WHAT IS BEING ASKED: Make an exact copy of the lines from the one holding "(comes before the" through the end of the entries below, both ends kept, and of nothing else. Exclude pictures.

Items from a dataset:
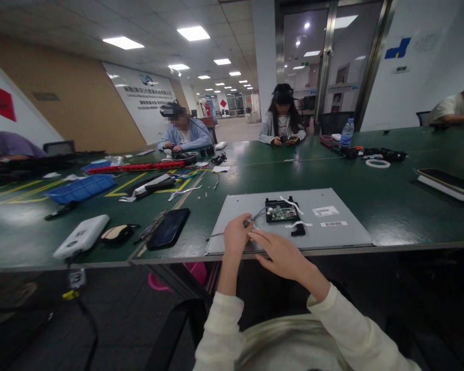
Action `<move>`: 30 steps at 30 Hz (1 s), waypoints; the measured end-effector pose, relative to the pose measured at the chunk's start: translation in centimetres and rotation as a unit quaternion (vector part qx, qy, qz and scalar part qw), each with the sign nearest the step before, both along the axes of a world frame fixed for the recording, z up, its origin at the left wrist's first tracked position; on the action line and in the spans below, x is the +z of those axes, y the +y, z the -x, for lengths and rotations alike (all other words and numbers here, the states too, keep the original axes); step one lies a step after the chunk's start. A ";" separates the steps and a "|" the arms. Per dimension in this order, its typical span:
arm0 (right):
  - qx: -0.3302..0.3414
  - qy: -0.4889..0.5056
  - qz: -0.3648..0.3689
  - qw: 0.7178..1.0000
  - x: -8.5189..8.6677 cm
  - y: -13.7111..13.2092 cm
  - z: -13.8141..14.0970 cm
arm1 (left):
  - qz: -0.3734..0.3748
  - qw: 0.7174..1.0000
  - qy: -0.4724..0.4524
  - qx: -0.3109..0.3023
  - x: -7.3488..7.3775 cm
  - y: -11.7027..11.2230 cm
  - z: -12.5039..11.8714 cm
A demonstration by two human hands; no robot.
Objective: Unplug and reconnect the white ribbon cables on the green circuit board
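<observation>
A grey metal panel [332, 229] lies flat at the near edge of the green table [402, 206]. A small green circuit board [281, 212] in a black frame sits on it, with white ribbon strips and thin wires leading left. My left hand [235, 238] is closed, pinching a thin wire or tool [248, 222] at the panel's near left part. My right hand [280, 252] rests beside it on the panel's front edge, fingers stretched toward the left hand and holding nothing.
A black phone [168, 228], a white power bank [82, 236] and a blue tray [81, 187] lie to the left. A tape roll [378, 164], a water bottle [347, 133] and a flat device [448, 182] are to the right. Other people sit across and at both sides.
</observation>
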State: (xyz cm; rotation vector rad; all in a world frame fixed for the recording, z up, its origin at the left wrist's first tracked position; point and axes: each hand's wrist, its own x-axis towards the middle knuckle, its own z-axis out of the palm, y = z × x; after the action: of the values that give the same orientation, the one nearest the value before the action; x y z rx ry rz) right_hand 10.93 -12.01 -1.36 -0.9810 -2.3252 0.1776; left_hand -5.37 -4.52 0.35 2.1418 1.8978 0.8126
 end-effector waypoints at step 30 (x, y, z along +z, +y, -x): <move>0.010 0.142 0.024 0.990 0.1 -0.4 0.9 | -0.064 0.915 0.076 0.390 0.5 -0.4 18.5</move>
State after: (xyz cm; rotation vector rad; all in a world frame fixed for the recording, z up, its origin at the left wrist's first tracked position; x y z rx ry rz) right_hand 10.03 -12.38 -1.23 -0.8917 -2.0800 0.3590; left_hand -23.90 -4.93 0.81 1.4858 2.9075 0.9131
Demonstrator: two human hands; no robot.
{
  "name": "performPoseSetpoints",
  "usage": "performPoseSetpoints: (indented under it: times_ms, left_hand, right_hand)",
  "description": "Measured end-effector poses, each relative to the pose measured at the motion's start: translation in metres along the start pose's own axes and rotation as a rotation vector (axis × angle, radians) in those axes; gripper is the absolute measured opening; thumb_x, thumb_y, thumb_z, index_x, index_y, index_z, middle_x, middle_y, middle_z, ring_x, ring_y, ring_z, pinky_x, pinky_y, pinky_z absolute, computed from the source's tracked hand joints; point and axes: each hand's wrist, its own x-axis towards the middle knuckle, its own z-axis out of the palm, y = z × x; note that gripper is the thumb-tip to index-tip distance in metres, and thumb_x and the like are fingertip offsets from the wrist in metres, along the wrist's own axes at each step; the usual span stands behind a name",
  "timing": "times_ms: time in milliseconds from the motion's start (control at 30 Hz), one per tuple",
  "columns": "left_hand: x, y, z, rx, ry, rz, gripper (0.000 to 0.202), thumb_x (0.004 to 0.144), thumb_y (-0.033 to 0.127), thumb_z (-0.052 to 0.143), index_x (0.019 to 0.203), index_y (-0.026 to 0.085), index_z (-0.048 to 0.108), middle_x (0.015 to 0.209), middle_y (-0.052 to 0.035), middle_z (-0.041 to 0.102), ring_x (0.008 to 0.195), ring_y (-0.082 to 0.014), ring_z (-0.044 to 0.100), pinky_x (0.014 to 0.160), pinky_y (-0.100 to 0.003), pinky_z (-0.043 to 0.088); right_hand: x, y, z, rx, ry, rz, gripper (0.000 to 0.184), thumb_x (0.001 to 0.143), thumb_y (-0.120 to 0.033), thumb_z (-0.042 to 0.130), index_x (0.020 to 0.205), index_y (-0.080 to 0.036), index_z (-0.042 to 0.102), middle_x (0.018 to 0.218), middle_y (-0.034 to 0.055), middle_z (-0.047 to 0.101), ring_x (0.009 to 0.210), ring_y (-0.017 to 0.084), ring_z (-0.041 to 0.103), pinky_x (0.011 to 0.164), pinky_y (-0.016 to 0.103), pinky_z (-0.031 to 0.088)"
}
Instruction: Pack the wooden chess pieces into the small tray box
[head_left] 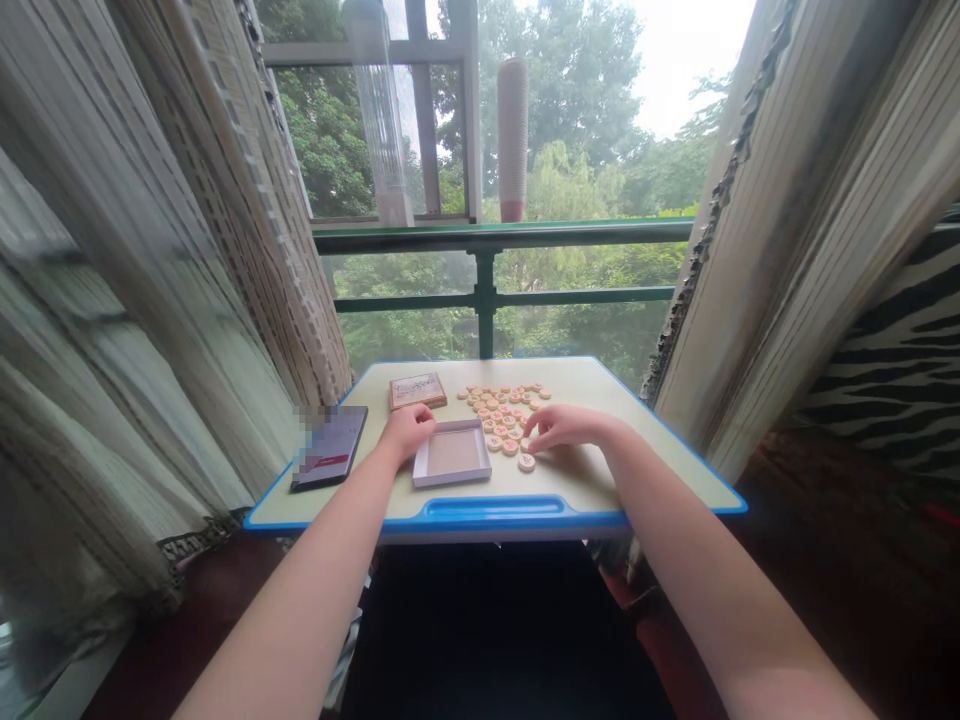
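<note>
A shallow white box tray [452, 453] lies on a small cream table with a blue rim [495, 512]. My left hand [407, 430] rests against the tray's left edge, fingers curled on its corner. Several round wooden game discs [504, 410] with red marks lie scattered to the right of the tray. My right hand [561, 428] is down among them, fingertips pinched on a disc at the pile's near edge. One disc [526, 462] lies apart just in front of that hand. The box lid [418, 391] lies flat behind the tray.
A dark phone [330, 446] lies on the table's left side. Curtains hang close on both sides. A green railing [495, 237] and window stand behind the table, with two tall tubes on the sill. A zebra-patterned cushion [900, 370] is at the right.
</note>
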Motion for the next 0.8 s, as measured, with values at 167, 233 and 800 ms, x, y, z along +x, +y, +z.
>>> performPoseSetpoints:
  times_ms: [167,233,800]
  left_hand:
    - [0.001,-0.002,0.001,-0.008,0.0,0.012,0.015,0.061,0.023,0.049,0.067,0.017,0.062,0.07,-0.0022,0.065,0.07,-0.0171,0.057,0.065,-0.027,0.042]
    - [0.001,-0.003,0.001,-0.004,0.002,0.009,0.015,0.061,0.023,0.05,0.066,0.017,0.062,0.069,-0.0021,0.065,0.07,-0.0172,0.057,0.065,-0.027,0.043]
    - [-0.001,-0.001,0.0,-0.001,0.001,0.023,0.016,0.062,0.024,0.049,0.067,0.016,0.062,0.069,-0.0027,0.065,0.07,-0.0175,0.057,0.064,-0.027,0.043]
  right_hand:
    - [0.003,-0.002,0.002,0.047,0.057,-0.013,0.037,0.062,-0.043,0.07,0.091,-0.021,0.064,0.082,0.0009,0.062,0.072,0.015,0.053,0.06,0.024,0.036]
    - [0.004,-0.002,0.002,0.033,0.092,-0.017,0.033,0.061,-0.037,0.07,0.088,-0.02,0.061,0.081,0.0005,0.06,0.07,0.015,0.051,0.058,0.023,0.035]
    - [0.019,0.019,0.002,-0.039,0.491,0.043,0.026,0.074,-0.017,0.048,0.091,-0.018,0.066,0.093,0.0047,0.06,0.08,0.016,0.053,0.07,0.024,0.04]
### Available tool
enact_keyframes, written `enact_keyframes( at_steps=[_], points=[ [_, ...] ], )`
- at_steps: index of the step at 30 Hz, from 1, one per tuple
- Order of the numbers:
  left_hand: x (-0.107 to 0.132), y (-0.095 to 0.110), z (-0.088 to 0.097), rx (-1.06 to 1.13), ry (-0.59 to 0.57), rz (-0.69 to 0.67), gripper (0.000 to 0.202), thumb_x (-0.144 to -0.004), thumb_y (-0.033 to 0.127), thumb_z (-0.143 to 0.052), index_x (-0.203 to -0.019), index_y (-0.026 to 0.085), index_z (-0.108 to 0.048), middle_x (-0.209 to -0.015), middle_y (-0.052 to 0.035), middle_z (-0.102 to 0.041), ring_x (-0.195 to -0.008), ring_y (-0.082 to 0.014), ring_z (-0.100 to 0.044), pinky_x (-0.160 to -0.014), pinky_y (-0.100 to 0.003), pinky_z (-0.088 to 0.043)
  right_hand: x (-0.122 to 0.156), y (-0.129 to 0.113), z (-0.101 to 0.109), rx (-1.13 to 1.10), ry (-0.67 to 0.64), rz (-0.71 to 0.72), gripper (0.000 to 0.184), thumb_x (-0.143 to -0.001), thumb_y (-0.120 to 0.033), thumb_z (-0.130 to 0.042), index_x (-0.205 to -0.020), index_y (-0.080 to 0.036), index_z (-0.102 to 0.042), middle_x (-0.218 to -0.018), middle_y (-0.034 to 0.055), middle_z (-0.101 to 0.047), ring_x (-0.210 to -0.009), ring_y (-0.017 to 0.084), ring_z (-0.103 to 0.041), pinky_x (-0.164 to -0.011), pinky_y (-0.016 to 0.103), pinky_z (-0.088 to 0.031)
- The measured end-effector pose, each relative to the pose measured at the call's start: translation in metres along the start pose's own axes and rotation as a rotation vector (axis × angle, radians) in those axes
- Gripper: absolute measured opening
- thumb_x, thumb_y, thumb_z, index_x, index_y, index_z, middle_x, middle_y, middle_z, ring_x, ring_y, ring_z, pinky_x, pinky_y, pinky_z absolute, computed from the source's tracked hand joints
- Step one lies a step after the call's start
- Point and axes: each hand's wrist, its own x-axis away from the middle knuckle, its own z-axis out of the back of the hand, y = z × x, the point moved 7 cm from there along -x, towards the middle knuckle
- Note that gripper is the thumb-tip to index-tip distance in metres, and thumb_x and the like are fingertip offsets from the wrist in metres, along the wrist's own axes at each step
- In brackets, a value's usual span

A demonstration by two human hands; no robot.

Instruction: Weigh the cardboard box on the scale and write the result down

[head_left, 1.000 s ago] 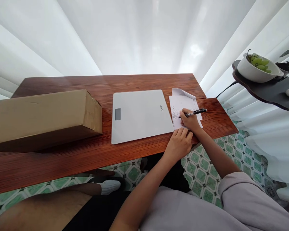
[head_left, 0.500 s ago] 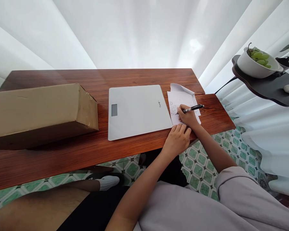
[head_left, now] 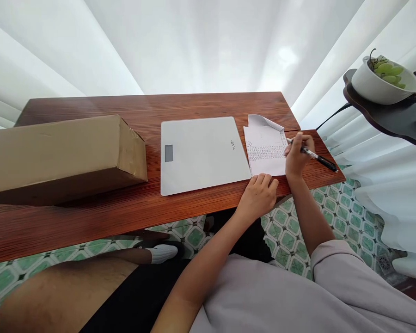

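My right hand (head_left: 296,159) grips a black-and-silver pen (head_left: 321,160) beside the right edge of a sheet of paper (head_left: 267,165). The pen's barrel slants down to the right, away from the sheet. Several rows of small handwriting fill the middle of the paper, and its top edge curls up over a second leaf. My left hand (head_left: 258,196) lies flat on the table's front edge, just below the paper, fingers stretched out and holding nothing. Left of the paper, a flat white scale (head_left: 204,155) with a small grey display lies on the wood.
A long cardboard box (head_left: 55,152) stands on the left of the brown wooden table (head_left: 180,105). At the upper right, a dark shelf (head_left: 384,118) carries a white bowl (head_left: 381,88) of green grapes. White curtains hang behind. A person's bare leg (head_left: 55,286) shows at lower left.
My right hand has lifted from the written rows and moved right, taking the pen to the paper's edge and uncovering the writing. My left hand stays at the table edge. The view has shifted slightly.
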Motion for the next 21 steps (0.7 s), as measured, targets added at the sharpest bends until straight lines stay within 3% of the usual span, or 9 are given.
enact_keyframes(
  at_steps=[2,4,9,15,18,21],
  points=[
    [0.0,0.0,0.0,-0.006,0.002,-0.006,0.023,-0.1,0.022,-0.038,-0.112,0.013,-0.055,-0.111,-0.011,-0.056,-0.109,-0.0253,-0.051,-0.097,-0.039,-0.04,-0.007,-0.001,0.012,0.022,0.129,0.042,0.037,-0.098,-0.054,-0.049,-0.078,-0.025,-0.037,-0.052,-0.0089,-0.035,-0.039,0.01,-0.039,-0.042,0.025,-0.034],
    [0.0,0.0,0.0,-0.01,0.006,-0.005,0.023,-0.1,0.022,-0.038,-0.112,0.013,-0.055,-0.111,-0.0105,-0.055,-0.108,-0.0249,-0.051,-0.097,-0.038,-0.04,-0.011,0.0,0.017,0.036,0.165,0.053,0.033,-0.099,-0.051,-0.046,-0.081,-0.024,-0.041,-0.055,-0.0079,-0.036,-0.042,0.011,-0.04,-0.046,0.026,-0.037],
    [0.001,0.0,0.0,-0.016,0.008,-0.01,0.023,-0.1,0.023,-0.039,-0.113,0.013,-0.055,-0.112,-0.0109,-0.055,-0.109,-0.0243,-0.051,-0.098,-0.038,-0.039,-0.008,0.004,0.004,0.18,-0.01,0.058,0.032,-0.102,-0.037,-0.029,-0.109,-0.019,-0.055,-0.08,0.0024,-0.052,-0.064,0.014,-0.052,-0.062,0.031,-0.046],
    [0.0,0.001,0.0,-0.026,0.0,-0.013,0.021,-0.1,0.021,-0.039,-0.11,0.013,-0.055,-0.113,-0.0119,-0.056,-0.11,-0.0246,-0.051,-0.098,-0.038,-0.039,0.002,-0.005,-0.01,0.492,-0.213,0.21,0.017,-0.094,-0.033,-0.054,-0.102,-0.018,-0.058,-0.076,0.0014,-0.053,-0.066,0.015,-0.048,-0.07,0.032,-0.045],
    [0.0,0.001,-0.001,-0.03,-0.008,-0.011,0.019,-0.099,0.022,-0.04,-0.109,0.014,-0.054,-0.111,-0.0116,-0.056,-0.109,-0.0248,-0.051,-0.098,-0.038,-0.039,0.002,0.002,-0.014,0.562,-0.306,0.191,0.021,-0.085,-0.021,-0.06,-0.105,-0.016,-0.065,-0.075,0.0013,-0.06,-0.068,0.016,-0.054,-0.074,0.031,-0.046],
    [0.0,0.001,-0.001,-0.033,-0.004,-0.011,0.02,-0.099,0.023,-0.04,-0.108,0.013,-0.055,-0.111,-0.011,-0.055,-0.109,-0.025,-0.051,-0.098,-0.038,-0.039,0.002,0.014,-0.016,0.592,-0.36,0.115,0.028,-0.081,-0.019,-0.061,-0.108,-0.015,-0.068,-0.081,0.0043,-0.068,-0.072,0.018,-0.06,-0.08,0.033,-0.048]
  ],
)
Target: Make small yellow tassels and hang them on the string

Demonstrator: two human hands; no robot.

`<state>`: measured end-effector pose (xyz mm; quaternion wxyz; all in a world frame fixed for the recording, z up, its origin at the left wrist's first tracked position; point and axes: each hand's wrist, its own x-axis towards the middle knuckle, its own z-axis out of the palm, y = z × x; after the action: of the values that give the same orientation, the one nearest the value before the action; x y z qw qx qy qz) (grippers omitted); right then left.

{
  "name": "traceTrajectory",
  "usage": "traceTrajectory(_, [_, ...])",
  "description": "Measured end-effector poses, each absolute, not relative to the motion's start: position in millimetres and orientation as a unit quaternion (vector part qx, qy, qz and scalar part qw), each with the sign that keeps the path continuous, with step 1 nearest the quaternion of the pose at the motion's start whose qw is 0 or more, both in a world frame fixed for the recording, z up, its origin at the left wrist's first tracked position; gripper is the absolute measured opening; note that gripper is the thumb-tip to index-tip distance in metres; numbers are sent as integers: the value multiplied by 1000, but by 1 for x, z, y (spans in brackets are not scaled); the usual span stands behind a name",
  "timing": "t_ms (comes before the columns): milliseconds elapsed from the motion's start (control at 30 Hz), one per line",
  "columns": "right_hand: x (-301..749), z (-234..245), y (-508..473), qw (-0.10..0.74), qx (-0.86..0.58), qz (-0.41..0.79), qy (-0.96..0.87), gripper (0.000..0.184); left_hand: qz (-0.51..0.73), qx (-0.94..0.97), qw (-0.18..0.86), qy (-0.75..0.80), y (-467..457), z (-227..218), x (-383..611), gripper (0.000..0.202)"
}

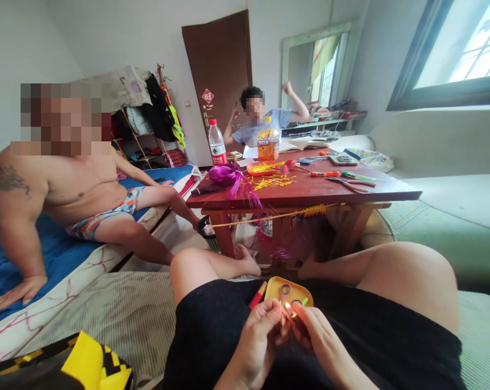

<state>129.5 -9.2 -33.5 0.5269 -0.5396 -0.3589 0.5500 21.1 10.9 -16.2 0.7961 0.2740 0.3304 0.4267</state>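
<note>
Low over my lap, my left hand (257,327) and my right hand (320,330) meet with thumbs and fingers pinched. A small flame (289,309) burns between the fingertips. Whatever makes the flame, and what each hand pinches, is mostly hidden by the fingers. Just beyond them lies a yellow tray (272,286) on the black cloth over my lap. In it are scissors (285,292), their handle rings showing, and a light green piece (305,301). A red and tan stick-like object (258,296) lies against the tray's left side.
A dark red table (297,189) ahead bears a purple fibre bundle (229,176), yellow pieces (273,182), bottles and pliers (348,184). A thin stick (261,218) wrapped in yellow hangs before its edge. One person (78,184) sits left, another (251,130) behind the table.
</note>
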Motion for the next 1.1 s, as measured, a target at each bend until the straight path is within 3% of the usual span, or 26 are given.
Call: traceTrajectory(1100, [133,-36,-8,534,-534,569,-325,52,418,277,814,291,11,-17,21,31])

ANSWER BOX:
  "timing": "t_ms (comes before the columns): milliseconds elapsed from the motion's start (control at 30 Hz), one per line",
  "columns": "right_hand: x (-301..749), z (-234..245), y (-508..473), qw (-0.10..0.74), qx (-0.86..0.58), qz (-0.41..0.79), qy (-0.96..0.87), gripper (0.000..0.184); left_hand: qz (-0.51..0.73), qx (-0.94..0.97), qw (-0.18..0.86), qy (-0.75..0.80), y (-467..457), z (-227..218), x (-383..611), gripper (0.000..0.202)"
}


<state>129.5 -9.2 -33.5 0.5269 -0.5396 -0.3589 0.5500 21.1 10.9 -16.2 0.7961 0.2740 0.3304 0.4267</state>
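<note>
Low over my lap, my left hand (257,327) and my right hand (320,330) meet with thumbs and fingers pinched. A small flame (289,309) burns between the fingertips. Whatever makes the flame, and what each hand pinches, is mostly hidden by the fingers. Just beyond them lies a yellow tray (272,286) on the black cloth over my lap. In it are scissors (285,292), their handle rings showing, and a light green piece (305,301). A red and tan stick-like object (258,296) lies against the tray's left side.
A dark red table (297,189) ahead bears a purple fibre bundle (229,176), yellow pieces (273,182), bottles and pliers (348,184). A thin stick (261,218) wrapped in yellow hangs before its edge. One person (78,184) sits left, another (251,130) behind the table.
</note>
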Motion for the next 1.1 s, as measured, a target at each bend until the straight path is within 3% of the usual span, or 26 are given.
Call: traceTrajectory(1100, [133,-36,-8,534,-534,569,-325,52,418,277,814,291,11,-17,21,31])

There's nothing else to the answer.